Братец | страница 28
— То-то он и был такой сердитый, как приехал, — сказала в раздумье Прасковья Андреевна.
— Есть из чего и сердиться, — отвечал Иванов, — подумайте, он что получал жалованья, как жаль… У нас все толкуют, говорят… Правду сказать, как все рады…
— Рады? почему ж? — спросила Прасковья Андреевна.
— Да так… — отвечал он, спохватившись. — Впрочем, я лучше все скажу, я вас люблю, как родную мать, Прасковья Андреевна. Ведь ваш братец человек такой тяжелый, от кого ни услышишь. Если б вы только знали, послушали бы от кого-нибудь, какие дела он делал, что он денег брал… Это уж правда, что на службе честный человек не наживется, а он…
— Он и не нажился, — возразила Прасковья Андреевна, в которой при этом наивно-дерзком обвинении поднялось что-то вроде обиды за брата. — Что ж у него есть?
— А чего ж у него нет? — вскричал, забываясь, молодой человек. — Помилуйте! Спросите приезжих, кто бывал в Петербурге, или послушайте, что говорят наши "власти", которые там к нему езжали: обеды, карточные вечера; он страшно играл, ни в чем себе не отказывал. Прижаться, копить деньгу нельзя было: нужна роскошь, поддержать знакомство, связи, — все это денег стоило. Послушайте, что о нем рассказывают!..
— Если б было у него что-нибудь, он не забывал бы семьи, — прервала Прасковья Андреевна, далеко не уверенная в том, что говорила, но она обманывала себя и противоречила потому, что было слишком тяжело согласиться. — У него странный характер… ну, гордый, положим, но, если б у него был избыток, он бы не оставил матери.
— Ах, боже мой! — прервал Иванов, — это даже больно слушать! Нет, я вам все скажу. Об этом даже грешно молчать: лучше вам совсем глаза открыть.
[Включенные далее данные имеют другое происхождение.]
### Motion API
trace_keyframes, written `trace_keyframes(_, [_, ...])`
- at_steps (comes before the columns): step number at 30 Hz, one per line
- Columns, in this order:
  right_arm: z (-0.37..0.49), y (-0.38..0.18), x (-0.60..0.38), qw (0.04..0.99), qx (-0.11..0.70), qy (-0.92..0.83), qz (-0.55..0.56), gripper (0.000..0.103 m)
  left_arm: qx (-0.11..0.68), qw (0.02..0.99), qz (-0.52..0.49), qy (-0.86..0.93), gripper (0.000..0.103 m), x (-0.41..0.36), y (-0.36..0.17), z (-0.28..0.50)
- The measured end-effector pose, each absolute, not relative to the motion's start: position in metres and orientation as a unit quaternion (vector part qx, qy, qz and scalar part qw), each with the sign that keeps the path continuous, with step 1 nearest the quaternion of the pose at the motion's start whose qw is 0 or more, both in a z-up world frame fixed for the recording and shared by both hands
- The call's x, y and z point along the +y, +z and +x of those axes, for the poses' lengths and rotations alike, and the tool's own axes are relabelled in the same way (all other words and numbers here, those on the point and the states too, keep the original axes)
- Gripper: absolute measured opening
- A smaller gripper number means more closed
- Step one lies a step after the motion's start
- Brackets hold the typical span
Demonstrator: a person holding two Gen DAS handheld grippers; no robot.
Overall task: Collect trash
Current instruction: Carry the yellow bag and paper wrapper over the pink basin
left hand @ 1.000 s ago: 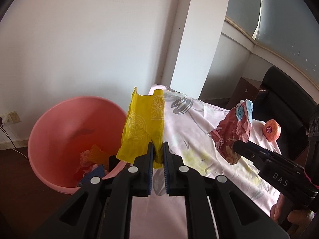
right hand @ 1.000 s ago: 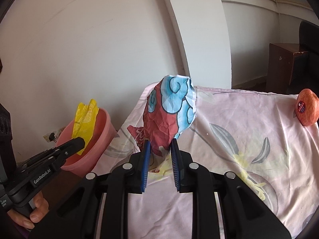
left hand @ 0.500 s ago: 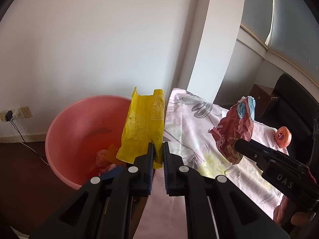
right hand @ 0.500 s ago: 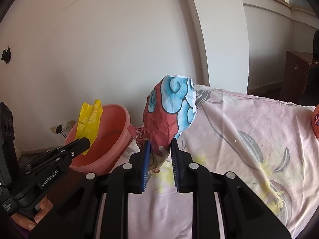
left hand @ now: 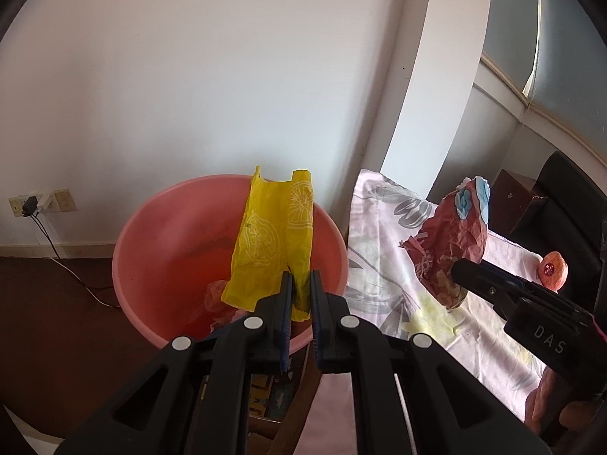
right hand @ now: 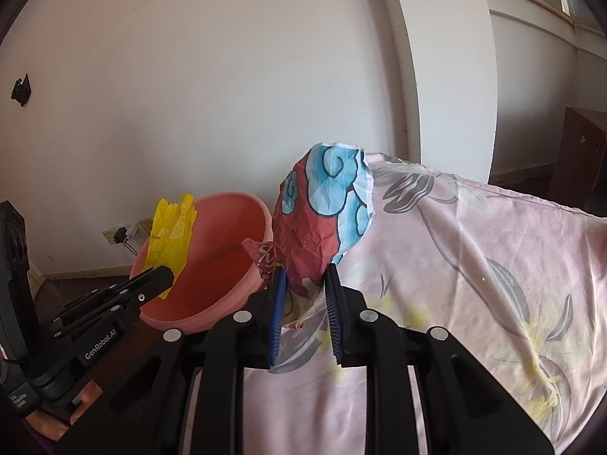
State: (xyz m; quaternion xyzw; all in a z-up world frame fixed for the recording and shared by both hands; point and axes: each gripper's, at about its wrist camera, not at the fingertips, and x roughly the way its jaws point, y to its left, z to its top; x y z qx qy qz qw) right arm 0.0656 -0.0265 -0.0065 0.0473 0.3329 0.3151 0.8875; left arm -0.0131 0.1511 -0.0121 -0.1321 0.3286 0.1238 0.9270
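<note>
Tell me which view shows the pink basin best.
The left wrist view: the basin faces it, rim and trash inside visible behind the yellow bag. The right wrist view shows the basin sideways, partly hidden.

a floral pink cloth (right hand: 493,250) covers the table, its far edge near a white wall (left hand: 189,76) and a pillar (right hand: 447,76). an apple (left hand: 553,270) with a sticker lies on the cloth by a black chair (left hand: 569,204). a wall socket (left hand: 41,204) holds a plug and cable. a dark cabinet (right hand: 580,151) stands further back.
</note>
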Motion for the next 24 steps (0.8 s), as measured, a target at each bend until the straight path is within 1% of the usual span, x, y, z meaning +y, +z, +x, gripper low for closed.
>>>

Прошлый раз, как я от вас воротился, я на другой день пошел к нашему управляющему палатою, поговорить о моих бумагах, о разрешении, потому что я женюсь. Вы помните… я-то уж очень хорошо помню, как ваш братец принял и мое сватовство, и меня, — ну, словом, все. Я тогда же решился объявить, что мне дано слово, что я женюсь, взять разрешение, чтоб ваш братец не подумал, будто я его испугался. Ему все равно, что я женюсь на его сестре, а мне он и подавно все равно: мне ни его милости, ни протекции, ни денег его — ничего не нужно, право… Ради бога, скажите, так ли я говорю? Что ж? я молод, не важная особа; но, кажется, всякий человек, кто бы он ни был, имеет право о себе думать по справедливости, имеет право… хоть не унижаться, если уж судьба и пустой карман велят ему молчать, — так, что ли? скажите!